>>>

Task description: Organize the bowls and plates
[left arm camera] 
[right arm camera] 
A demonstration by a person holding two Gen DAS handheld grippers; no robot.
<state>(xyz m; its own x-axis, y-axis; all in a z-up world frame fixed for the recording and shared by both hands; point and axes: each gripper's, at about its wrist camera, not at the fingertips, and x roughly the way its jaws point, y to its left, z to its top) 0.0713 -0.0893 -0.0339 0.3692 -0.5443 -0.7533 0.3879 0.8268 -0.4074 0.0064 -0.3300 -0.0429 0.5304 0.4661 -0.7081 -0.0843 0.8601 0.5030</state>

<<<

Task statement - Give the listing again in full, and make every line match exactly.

Solution -
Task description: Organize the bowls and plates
[left arm camera] 
[right arm camera] 
A demonstration by a person holding two Gen DAS handheld grippers; no robot.
<state>(xyz m; its own x-axis, y-axis; all in a z-up world frame fixed for the recording and shared by both hands; point and axes: each gripper's, at about its wrist camera, not at the fingertips, and x roughly the way its jaws point, y to its left, z to its top) 0.0713 -0.0893 -0.0339 0.3692 -0.5443 -0.7533 0.3879 0.8268 -0.4074 0.0064 -0.3300 -0.0429 0.5304 0.4661 -0.7081 -0.0843 0.8601 0.5030</state>

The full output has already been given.